Alicia.

Hoy he tenido una regresión. Alicia ha vuelto a entrar en mi vida atravesando la puerta que va desde ese sillón verde con olor a humor negro de la que asume su próxima ausencia y caramelos de café, donde un día nos conocimos, hasta el despacho del centro donde repito cansinamente y repito cansinamente y repito cansinamente.


El pecho nota el puño despertando con brío a esa Alicia que me cuenta sin espejos ni tapujos quién es y lo poco que le queda. Despierta en mí sus últimos vaciles a esa muerte que la mira de frente y ese cáncer, maldito cáncer, que se come sus pulmones pero jamás el brillo de sus risas ni la melodía de sus ojos. 


Hoy entró Alicia en el cuerpo maltrecho de Mercedes. Otro bicho le come los pulmones y mientras espera mi cantinela una llamada le cuenta que la radioterapia tiene ya su marca en el calendario. Mercedes se encoge y se sobrecoge y mira de refilón a su hijo buscando una mano invisible que sostenga sus dudas. Su hijo se expande sin moverse y la envuelve en un caparazón armado de espinas. 
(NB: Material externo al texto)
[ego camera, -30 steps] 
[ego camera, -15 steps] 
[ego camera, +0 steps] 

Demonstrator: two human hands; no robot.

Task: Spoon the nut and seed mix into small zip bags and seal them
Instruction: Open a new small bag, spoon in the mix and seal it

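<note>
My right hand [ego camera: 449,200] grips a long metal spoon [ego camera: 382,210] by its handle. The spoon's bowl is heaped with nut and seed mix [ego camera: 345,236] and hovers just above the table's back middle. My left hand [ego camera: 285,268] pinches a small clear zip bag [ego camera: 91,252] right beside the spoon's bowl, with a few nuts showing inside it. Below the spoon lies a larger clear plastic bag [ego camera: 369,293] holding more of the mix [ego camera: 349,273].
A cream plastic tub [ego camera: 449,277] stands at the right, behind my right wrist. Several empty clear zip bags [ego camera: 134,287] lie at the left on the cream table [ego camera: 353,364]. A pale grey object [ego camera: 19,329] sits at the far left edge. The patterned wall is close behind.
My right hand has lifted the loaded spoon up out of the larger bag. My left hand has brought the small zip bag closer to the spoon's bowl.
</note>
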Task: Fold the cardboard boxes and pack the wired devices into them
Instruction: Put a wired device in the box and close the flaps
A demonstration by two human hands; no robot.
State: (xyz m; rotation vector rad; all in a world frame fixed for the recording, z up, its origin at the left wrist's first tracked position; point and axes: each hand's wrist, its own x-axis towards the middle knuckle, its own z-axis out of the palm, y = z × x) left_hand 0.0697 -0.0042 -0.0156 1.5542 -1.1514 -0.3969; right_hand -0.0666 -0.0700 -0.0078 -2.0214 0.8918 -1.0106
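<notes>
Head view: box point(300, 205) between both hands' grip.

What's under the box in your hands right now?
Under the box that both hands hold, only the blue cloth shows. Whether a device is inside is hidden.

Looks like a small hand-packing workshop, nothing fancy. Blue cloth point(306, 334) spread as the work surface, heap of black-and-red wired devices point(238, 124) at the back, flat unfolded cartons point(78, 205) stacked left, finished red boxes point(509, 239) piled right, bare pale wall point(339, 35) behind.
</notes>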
Alicia ahora es el intento de Mercedes de hacer desaparecer las emociones bajo un manto irónico que cae por su propio peso. Me viene a la mente el día en el que Alicia decidió perseguir al conejo blanco huyendo de la reina cuando ya lo había dado -todo- por perdido. Retomó una terapia que se habían encargado de hacerle creer que no serviría para nada. Y sirvió. Y también dejó su cuerpo vacío para hacerse infinita en mi recuerdo. Ese recuerdo que me empuja a sus últimas palabras y su sonrisa que me decía que ya no hacía falta buscar al conejo con prisa, porque ella no estaba llegando tarde a ninguna madriguera. 


Alicia se quedó a vivir en cada golpe que mis entrañas sienten en alerta con todas esas Mercedes que me quede por conocer, como un guiño del cuento que no siempre lleva su nombre, pero siempre me cuenta de Alicia.